● WHAT IS REQUIRED
Copy word for word, please, the lines of the entries below running from the one containing "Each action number" to the one containing "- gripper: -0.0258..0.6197", both ends included.

● DATA SHOWN
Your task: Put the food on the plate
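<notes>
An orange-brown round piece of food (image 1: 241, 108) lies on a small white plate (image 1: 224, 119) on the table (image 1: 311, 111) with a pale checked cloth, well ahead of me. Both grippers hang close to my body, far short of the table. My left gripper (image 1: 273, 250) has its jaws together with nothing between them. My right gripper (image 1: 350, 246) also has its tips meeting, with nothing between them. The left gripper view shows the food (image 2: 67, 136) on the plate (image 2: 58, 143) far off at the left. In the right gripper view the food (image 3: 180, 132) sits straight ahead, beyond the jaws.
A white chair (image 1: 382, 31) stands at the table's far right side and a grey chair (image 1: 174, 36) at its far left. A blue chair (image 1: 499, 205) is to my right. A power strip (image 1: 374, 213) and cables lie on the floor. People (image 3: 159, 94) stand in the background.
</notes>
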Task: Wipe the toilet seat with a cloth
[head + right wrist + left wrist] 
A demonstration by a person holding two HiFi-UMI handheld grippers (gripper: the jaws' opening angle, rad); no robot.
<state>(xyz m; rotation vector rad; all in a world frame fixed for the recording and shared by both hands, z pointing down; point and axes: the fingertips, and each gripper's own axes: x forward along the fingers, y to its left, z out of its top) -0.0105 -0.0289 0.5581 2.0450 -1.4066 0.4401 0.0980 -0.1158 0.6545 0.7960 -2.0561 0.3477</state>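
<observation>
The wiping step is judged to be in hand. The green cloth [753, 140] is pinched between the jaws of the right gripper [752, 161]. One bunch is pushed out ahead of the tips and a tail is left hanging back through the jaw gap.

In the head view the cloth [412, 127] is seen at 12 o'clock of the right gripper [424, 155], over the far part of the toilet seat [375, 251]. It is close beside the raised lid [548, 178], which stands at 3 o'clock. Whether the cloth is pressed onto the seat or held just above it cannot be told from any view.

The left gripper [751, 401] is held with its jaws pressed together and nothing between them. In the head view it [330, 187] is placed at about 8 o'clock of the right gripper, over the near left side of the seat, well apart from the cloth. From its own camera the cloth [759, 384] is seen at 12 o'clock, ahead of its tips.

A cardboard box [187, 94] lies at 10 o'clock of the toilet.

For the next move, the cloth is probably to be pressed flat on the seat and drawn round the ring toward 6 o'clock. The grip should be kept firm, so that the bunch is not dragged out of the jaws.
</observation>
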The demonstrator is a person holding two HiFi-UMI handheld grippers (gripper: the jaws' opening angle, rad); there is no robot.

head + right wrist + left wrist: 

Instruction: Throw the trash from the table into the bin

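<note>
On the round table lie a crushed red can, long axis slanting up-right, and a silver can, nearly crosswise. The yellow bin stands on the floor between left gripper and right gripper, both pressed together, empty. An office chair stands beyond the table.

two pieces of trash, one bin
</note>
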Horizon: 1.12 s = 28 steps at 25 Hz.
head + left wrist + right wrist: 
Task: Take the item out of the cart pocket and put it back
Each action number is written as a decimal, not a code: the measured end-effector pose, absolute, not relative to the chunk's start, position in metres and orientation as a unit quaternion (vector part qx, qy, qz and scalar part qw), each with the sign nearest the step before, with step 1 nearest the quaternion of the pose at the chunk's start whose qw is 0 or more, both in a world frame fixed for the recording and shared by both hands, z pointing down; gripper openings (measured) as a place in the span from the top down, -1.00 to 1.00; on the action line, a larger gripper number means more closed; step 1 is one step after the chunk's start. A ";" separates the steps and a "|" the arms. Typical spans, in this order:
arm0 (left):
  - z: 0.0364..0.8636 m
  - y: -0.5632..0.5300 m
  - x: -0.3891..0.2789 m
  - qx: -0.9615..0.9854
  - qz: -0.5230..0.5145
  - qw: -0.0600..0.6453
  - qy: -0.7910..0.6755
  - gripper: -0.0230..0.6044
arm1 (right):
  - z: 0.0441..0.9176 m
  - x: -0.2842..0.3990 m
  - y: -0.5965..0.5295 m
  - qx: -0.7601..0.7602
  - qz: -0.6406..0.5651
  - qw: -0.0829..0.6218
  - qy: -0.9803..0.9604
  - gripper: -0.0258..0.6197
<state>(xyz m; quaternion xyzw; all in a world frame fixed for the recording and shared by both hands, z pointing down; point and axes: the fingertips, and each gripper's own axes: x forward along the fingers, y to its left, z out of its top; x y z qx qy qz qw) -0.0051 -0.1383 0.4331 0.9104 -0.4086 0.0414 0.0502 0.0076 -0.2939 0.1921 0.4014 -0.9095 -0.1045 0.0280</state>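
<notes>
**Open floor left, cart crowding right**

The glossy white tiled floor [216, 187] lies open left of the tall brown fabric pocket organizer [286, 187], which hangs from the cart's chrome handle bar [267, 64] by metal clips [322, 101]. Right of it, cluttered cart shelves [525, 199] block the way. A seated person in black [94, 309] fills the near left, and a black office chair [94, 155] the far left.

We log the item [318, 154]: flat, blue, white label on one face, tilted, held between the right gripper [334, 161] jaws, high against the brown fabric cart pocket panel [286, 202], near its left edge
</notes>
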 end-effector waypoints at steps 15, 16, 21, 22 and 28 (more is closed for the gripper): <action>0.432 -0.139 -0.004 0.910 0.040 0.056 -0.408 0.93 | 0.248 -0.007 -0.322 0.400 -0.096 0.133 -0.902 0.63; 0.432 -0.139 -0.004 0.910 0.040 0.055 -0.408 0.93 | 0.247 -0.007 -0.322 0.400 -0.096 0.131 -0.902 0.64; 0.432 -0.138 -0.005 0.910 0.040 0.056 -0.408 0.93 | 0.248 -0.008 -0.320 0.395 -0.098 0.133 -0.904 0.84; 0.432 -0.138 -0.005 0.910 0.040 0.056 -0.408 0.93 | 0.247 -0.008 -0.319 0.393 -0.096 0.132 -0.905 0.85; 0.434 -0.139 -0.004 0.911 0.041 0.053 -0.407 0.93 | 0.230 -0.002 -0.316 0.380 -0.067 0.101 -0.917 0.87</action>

● EXERCISE ANSWER
Each action number is written as a decimal, not a code: the measured end-effector pose, absolute, not relative to the chunk's start, position in metres and orientation as a unit quaternion (vector part qx, qy, qz and scalar part qw), each with the sign nearest the step before, with step 1 nearest the quaternion of the pose at the chunk's start whose qw is 0 or more, both in a world frame fixed for the recording and shared by both hands, z pointing down; gripper openings (measured) as a place in the span from the top down, -1.00 to 1.00; on the action line, a larger gripper number means more closed; step 1 is one step after the chunk's start. A ";" separates the steps and a "|" the arms. Typical spans, in this order:
arm0 (left):
  - z: 0.0364..0.8636 m
  - y: -0.5632..0.5300 m
  - x: -0.3891..0.2789 m
  - qx: -0.9615..0.9854
  - qz: -0.5230..0.5145
  - qw: -0.0600..0.6453
  - qy: -0.7910..0.6755
  - gripper: -0.0230..0.6044
arm1 (right):
  - z: 0.0441..0.9176 m
  - x: -0.2842..0.3990 m
  - y: -0.5965..0.5295 m
  - qx: -0.7601..0.7602
  - qz: -0.6406..0.5651
  - qw: -0.0829..0.6218
  - qy: -0.9803..0.9604
  - gripper: -0.0258..0.6197

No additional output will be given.